Best friends & Chavrusas = Peers

ON the one hand, it is true that the friendlier the relationship I have with a parent, spouse, child, rabbi, teacher, chavrusa or friend, the better. On the other hand, as we learn from Jonathan and David, the closest "friendship" is potentially with someone who has the classic attributes of a friend - that is, they are a peer in similar shoes. I want to be close friends with my adult kids, but I want to be closest friends with someone who is where I am at in life. Similarly, I love my parents, but the Torah spells out that we leave our parents to cling to our spouse. A spouse does not detract from my love for my parents, but it is meant to be the higher love. I want to spend MORE TIME with my kids than with my best friend. I want to TALK to my kids more than my friends. NOTWITHSTANDING, to me, a best friend is still a PEER (and/or chavrusa) with whom I can share things that just will not sync up with people that I love but are simply not "in the same shoes." Surrounded by family, my life may be full of a wonderful atmosphere of closeness and friendship, but something big is still missing.

(6) Anonymous, August 28, 2012 6:19 PM

My Mom and I were always so close; grandparents too...

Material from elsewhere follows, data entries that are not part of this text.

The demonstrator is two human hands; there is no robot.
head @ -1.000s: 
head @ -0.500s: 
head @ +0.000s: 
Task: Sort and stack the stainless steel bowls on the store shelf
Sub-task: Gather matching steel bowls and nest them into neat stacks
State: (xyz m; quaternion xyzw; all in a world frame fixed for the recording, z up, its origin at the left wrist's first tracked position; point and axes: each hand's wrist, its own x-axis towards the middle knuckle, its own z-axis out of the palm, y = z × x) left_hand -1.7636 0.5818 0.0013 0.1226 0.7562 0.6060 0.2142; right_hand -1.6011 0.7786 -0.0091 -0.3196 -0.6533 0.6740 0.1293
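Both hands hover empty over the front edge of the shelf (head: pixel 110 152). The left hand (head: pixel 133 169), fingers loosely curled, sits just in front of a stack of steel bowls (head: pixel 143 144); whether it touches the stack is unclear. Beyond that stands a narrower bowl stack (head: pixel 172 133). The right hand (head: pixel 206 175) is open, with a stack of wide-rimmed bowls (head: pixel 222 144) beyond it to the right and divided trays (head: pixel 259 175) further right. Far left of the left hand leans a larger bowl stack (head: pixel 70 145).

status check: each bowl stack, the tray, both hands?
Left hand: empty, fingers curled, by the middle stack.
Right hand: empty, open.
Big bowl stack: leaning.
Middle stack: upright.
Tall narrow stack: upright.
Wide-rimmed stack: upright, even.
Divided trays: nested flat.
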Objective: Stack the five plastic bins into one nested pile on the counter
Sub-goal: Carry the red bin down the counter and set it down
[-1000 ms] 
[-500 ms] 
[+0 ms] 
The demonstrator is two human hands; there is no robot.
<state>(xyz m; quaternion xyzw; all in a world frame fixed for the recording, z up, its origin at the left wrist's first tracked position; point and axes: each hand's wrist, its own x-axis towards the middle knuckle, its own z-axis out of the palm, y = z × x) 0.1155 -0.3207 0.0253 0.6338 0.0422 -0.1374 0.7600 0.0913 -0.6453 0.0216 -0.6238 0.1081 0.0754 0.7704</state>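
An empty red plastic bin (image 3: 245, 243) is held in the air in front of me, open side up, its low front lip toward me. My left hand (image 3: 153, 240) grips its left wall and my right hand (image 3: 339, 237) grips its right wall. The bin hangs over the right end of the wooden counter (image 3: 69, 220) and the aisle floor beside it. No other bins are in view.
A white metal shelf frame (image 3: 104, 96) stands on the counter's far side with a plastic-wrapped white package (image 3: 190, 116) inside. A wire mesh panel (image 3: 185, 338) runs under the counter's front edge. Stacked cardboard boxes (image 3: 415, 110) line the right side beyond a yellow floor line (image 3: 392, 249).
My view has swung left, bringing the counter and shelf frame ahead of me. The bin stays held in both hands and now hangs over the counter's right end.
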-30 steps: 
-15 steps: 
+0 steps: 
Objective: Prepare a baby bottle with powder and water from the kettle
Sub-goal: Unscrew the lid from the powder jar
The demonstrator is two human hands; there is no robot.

But sadly, none of ours seem to desire our company much. We have tried our best, and part of our situation is our coming to the TORAH path in the last decade...which none of them want...so different holidays, etc. which does not help. We knew that there would be a cost, but we hoped not so much as this. But we are continuing on, doing our best with HaShem's help. We no longer expect any changes; how does one recover lost time? And relationships take time. For us, our children do not have time. We made many sacrifices for them when they were growing up, including Dad taking a lesser paying job to be with them more, learning to ski in his 40's so they could learn too, and my homeschooling them...I do not feel we shorted them. We did not have a perfect home, and living the Torah path then would certainly have been good, but we were in church, and did what we knew. I do think DNA plays a great part in how children turn out too...though when we were raising them, it never even entered my head that we would be where we are today. We love them. But we are going on now, even moving farther away...maybe things will change, but if not, we still have life and it needs to be lived well yet. No, we are not at war with any of them...they are just so distant...

(5) carla mcbride, August 28, 2012 5:18 PM

my adult children are my friends

You hit the nail on the head for me! My adult children are by far my best friends in this world!

(4) richard, August 28, 2012 5:03 PM

Yes, Rabbi, you are right!

Thank you Rabbi. You have confirmed a viewpoint that I have promoted for years. I often say that getting your children and grandchildren to relate to you as A FRIEND above their natural relationship, means you have succeeded in building a connection that will remain a source of constant encouragement throughout their lives. If they respect you only because they "have to" because you are their parent/grandparent, they may run away from it when they can. If they know you as their FRIEND, they will learn from you and show their love for you because that's how you treat friends.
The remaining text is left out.